Gloomy Days Psalm 23
Praying over the city at Nina’s Coffee Cafe.
Some days I just don’t know what to do. This morning I woke to do my ride and because it’s dark later, I hit the snooze a few times. (Good excuse, huh?;)) I knew I wanted to do my ride. I hadn’t been out here since last Thursday and I leave again tomorrow. Yes, staying in wasn’t a choice, but unlike my normal excitement, the thrill wasn’t there.
Maybe it’s been the lack of sun. (Praying for California. Some of this haze is smoke…) Maybe it’s the decisions I need to make. Maybe it’s some of your prayer needs. Some of you are going through some stuff that is heavy on my heart. Maybe it’s the worry—all about the future, because today is okay. Whatever the reason, the joy…and the faith just wasn’t there. I’ve prayed about it, sure, but even sitting here, I had no idea what to write and the fog had not lifted.
And really, who cares? I mean really. Every physical need I have, including the need for coffee, is being met at this moment, and everything I could possibly want, or need is before me. Everything weighing down my mind is future stuff, and nearly all of it, I have NO control over anyway. God will play this out His way so I’m giving it ALL to Him.
My only job here is to stay connected to Him and seek His will, then do it. Jeez, just thinking of it, I feel so much better and have so much more to do today…and so much hope. God has brought me this far. He’s done so many miraculous things for me and the ones I love. This gloomy day is now a very good one because we have a God that provides. It’s just a matter of perspective. (Why can’t I remember that? ;))
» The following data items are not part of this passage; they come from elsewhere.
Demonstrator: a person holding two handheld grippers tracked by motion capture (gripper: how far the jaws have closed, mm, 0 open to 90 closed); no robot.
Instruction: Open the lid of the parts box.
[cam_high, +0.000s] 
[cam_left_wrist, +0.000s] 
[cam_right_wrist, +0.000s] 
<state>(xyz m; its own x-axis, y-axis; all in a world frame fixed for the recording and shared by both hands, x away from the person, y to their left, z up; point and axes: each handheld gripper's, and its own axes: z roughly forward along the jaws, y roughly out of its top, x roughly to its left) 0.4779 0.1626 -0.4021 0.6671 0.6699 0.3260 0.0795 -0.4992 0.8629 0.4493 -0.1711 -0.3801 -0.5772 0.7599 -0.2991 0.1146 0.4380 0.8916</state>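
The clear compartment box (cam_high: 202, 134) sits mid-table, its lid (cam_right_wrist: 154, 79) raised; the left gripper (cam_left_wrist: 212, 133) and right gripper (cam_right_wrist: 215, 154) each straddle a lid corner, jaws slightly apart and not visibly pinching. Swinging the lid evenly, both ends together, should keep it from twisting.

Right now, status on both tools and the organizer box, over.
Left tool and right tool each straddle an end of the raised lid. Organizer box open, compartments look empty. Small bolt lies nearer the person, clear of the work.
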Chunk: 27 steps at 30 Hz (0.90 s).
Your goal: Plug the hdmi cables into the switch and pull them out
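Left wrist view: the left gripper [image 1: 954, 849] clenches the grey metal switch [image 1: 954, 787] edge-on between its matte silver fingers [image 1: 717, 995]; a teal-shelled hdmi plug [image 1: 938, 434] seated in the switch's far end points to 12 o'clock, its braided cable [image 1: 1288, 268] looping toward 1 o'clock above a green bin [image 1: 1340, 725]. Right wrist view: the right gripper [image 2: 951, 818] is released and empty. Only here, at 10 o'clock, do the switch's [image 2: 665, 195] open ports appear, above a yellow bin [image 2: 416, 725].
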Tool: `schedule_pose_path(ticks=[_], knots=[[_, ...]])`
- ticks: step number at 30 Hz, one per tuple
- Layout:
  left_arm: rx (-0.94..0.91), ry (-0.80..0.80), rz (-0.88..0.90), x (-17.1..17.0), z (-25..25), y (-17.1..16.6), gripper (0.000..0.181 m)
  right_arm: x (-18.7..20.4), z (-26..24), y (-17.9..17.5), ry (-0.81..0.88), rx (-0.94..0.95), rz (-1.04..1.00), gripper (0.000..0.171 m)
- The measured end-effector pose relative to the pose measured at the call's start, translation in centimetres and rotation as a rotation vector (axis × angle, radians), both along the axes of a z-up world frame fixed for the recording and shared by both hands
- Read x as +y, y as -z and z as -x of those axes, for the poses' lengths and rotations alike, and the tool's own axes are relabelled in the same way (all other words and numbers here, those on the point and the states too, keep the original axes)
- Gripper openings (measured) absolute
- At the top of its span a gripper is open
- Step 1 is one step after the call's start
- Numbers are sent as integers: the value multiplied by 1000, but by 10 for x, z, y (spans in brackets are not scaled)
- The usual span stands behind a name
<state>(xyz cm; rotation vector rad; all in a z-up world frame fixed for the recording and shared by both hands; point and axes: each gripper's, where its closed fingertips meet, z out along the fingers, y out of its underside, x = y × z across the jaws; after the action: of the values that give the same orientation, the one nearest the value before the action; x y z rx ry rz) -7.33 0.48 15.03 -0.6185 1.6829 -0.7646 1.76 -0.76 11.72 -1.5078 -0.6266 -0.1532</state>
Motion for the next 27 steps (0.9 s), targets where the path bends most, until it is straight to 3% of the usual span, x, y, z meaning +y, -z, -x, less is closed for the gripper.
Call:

It’s an oldie, but a goodie—all I keep thinking is Psalm 23. Just read it again and yes, that is just what my soul needed.
Dear Heavenly Father, trusting You with ALL things means we may need to turn to You time and again. You are the MOST gracious host. Waiting for us near the still waters, banquet prepared, inviting us to join You. All we need to do is unite ourselves with Your grace and Your goodness. We are so blessed, Lord. Let us NEVER forget that you are the Good Shepard. In Your Mighty and Blessed Name…
I never know where these are going. God truly directs them and, man, did I need that prayer. I love you all deeply. There are a few, like me, with some financial woes. There are others with healing needs. I’ve been praying about ways to help beyond just prayers. You are on my heart. Much love always. Any other needs lay them on me.